Ma Wenzheng, Wang Yu, Ma Ningxin, Ding Yankai
School of Computer and Artificial Intelligence, Beijing Technology and Business University, Beijing, 100048, China.
School of Computer and Artificial Intelligence, Beijing Technology and Business University, Beijing, 100048, China.
Neuroscience. 2025 Feb 6;566:124-131. doi: 10.1016/j.neuroscience.2024.12.045. Epub 2024 Dec 25.
The diagnosis and analysis of major depressive disorder (MDD) faces some intractable challenges such as dataset limitations and clinical variability. Resting-state functional magnetic resonance imaging (Rs-fMRI) can reflect the fluctuation data of brain activity in a resting state, which can find the interrelationships, functional connections, and network characteristics among brain regions of the patients. In this paper, a brain functional connectivity matrix is constructed using Pearson correlation based on the characteristics of multi-site Rs-fMRI data and brain atlas, and an adaptive propagation operator graph convolutional network (APO-GCN) model is designed. The APO-GCN model can automatically adjust the propagation operator in each hidden layer according to the data features to control the expressive power of the model. By adaptively learning effective information in the graph, this model significantly improves its ability to capture complex graph structural patterns.
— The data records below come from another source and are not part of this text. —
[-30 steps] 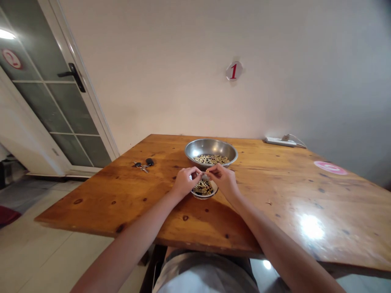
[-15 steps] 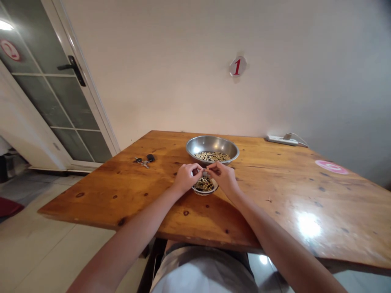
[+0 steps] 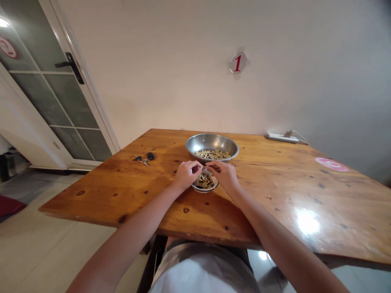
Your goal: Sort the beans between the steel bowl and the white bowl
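A small bowl (image 3: 204, 190) of yellow and dark beads stands near the front edge of the wooden table. Over its left rim is my left hand (image 3: 187, 174), thumb and fingers pinched together. My right hand (image 3: 223, 172) is over the right side of the bowl, its fingertips also pinched and close to those of my left hand. What the fingertips hold is too small to make out. Just behind the hands sits a large metal bowl (image 3: 212, 143) with more yellow and dark beads on its bottom.
Keys (image 3: 144, 160) with a black fob lie on the table (image 3: 128, 195) to the left. A white power strip (image 3: 281, 138) is at the back right, and a pink round sticker (image 3: 331, 164) is on the right side. A wall rises behind the table.
The view has shifted slightly. Both hands stay pinched over the small bowl, with only a slight change at the fingertips.
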Action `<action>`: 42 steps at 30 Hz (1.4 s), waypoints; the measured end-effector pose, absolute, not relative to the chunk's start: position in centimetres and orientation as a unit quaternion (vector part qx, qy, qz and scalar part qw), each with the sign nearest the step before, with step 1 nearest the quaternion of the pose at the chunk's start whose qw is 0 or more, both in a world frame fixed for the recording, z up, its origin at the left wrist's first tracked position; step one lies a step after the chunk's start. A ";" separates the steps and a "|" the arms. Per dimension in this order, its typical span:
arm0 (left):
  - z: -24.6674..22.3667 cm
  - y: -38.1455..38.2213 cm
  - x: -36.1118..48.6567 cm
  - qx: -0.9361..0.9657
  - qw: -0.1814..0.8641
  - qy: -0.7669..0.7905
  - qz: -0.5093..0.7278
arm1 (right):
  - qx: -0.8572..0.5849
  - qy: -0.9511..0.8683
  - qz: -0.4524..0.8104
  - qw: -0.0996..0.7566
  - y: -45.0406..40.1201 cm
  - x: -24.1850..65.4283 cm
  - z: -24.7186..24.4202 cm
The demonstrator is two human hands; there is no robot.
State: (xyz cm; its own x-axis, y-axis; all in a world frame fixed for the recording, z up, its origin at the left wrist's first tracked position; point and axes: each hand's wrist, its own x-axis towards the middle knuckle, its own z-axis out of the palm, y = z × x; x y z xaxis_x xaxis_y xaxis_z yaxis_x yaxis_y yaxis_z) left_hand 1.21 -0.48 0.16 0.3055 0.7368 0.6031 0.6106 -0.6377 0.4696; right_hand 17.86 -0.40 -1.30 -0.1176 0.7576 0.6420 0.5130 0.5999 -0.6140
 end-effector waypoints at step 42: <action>0.0 -0.2 1.2 0.797 0.064 0.428 0.421 | -0.410 -0.771 0.030 0.486 -0.7 17.7 -0.6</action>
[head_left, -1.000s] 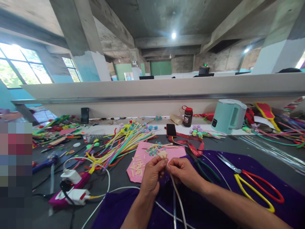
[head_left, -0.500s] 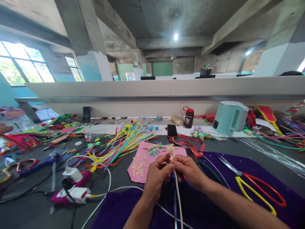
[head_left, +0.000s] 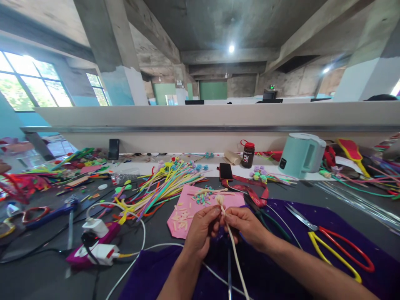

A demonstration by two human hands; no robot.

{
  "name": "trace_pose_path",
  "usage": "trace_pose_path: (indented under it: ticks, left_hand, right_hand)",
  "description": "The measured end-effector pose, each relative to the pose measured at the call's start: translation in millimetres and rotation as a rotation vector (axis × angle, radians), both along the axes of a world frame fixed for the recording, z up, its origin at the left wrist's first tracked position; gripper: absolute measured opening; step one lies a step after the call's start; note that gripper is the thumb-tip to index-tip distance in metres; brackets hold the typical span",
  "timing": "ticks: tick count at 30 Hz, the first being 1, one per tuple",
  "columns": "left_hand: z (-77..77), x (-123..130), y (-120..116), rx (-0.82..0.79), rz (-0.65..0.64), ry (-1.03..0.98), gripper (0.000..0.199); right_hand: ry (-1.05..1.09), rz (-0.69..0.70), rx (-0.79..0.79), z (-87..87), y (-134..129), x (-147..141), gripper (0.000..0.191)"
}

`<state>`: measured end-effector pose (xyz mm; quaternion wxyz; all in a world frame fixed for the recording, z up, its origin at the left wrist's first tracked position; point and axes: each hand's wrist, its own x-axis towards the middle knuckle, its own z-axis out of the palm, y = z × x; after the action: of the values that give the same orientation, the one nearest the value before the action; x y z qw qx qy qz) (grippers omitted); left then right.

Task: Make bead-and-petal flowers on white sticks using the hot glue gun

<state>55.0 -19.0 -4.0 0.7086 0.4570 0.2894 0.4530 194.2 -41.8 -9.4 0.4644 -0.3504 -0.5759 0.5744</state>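
Observation:
Between my two hands is a cream-coloured fuzzy stem (head_left: 236,260) with a small looped tuft at its top, its long end hanging down toward the front edge. My left hand (head_left: 203,227) is closed, thumb and finger pinched beside the tuft. Pinched on the stem just under the tuft is my right hand (head_left: 245,223). Behind them a pink sheet (head_left: 178,208) bears short cream pieces and small teal and purple pieces. A thin metal rod (head_left: 230,275) stands below my hands, over the dark purple cloth (head_left: 156,271).
Red-and-yellow-handled scissors (head_left: 318,228) lie open at right. Farther back are a phone (head_left: 225,171), a brown bottle (head_left: 248,156) and a mint kettle (head_left: 301,155). Coloured stems (head_left: 168,183) and a power strip (head_left: 109,235) with cables are at left. A person's hand shows at the far left.
The tuft has shifted slightly left and down, and the stem's hanging end has swung right. My left hand has moved a little left. At the far left, the person's hand has moved.

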Motion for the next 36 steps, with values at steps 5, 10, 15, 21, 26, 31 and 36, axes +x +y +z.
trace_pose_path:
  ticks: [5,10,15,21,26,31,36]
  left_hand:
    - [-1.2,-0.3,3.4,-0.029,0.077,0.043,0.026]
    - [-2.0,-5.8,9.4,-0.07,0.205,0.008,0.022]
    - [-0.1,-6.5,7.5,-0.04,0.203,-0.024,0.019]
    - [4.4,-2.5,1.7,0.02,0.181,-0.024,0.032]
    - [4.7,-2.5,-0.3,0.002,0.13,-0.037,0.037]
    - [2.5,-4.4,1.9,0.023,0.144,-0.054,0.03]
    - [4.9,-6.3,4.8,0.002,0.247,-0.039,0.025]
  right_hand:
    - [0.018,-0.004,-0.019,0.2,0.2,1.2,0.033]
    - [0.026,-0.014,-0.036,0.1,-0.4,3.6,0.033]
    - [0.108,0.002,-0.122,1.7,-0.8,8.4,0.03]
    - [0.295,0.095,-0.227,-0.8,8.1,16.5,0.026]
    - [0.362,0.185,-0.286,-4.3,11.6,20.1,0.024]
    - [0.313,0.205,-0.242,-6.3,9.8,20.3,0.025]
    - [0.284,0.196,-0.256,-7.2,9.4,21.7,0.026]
The experimental results on Rs-fMRI data from 1601 participants (830 MDD and 771 HC) and 16 sites of REST-meta-MDD project show that the APO-GCN achieved a classification accuracy of 91.8%, outperforming those of the state-of-the-art classifier methods. The classification process is driven by multiple significant brain regions, and our method further reveals functional connectivity abnormalities between these brain regions, which are important biomarkers of classification. It is worth noting that the brain regions identified by the classifier and the networks involved are consistent with existing research results, which suggest that the pathogenesis of depression may be related to dysfunction of multiple brain networks.
重度抑郁症(MDD)的诊断与分析面临着一些棘手的挑战,如数据集限制和临床变异性。静息态功能磁共振成像(Rs-fMRI)能够反映静息状态下大脑活动的波动数据,借此可发现患者大脑区域之间的相互关系、功能连接及网络特征。本文基于多站点Rs-fMRI数据和脑图谱的特点,利用皮尔逊相关性构建脑功能连接矩阵,并设计了一种自适应传播算子图卷积网络(APO-GCN)模型。APO-GCN模型能够根据数据特征自动调整各隐藏层中的传播算子,以控制模型的表达能力。通过在图中自适应学习有效信息,该模型显著提升了其捕捉复杂图结构模式的能力。对来自REST-meta-MDD项目16个站点的1601名参与者(830名MDD患者和771名健康对照)的Rs-fMRI数据进行实验,结果表明APO-GCN的分类准确率达到91.8%,优于现有最先进的分类器方法。分类过程由多个重要脑区驱动,我们的方法进一步揭示了这些脑区之间的功能连接异常,这些异常是分类的重要生物标志物。值得注意的是,分类器识别出的脑区和涉及的网络与现有研究结果一致,这表明抑郁症的发病机制可能与多个脑网络功能障碍有关。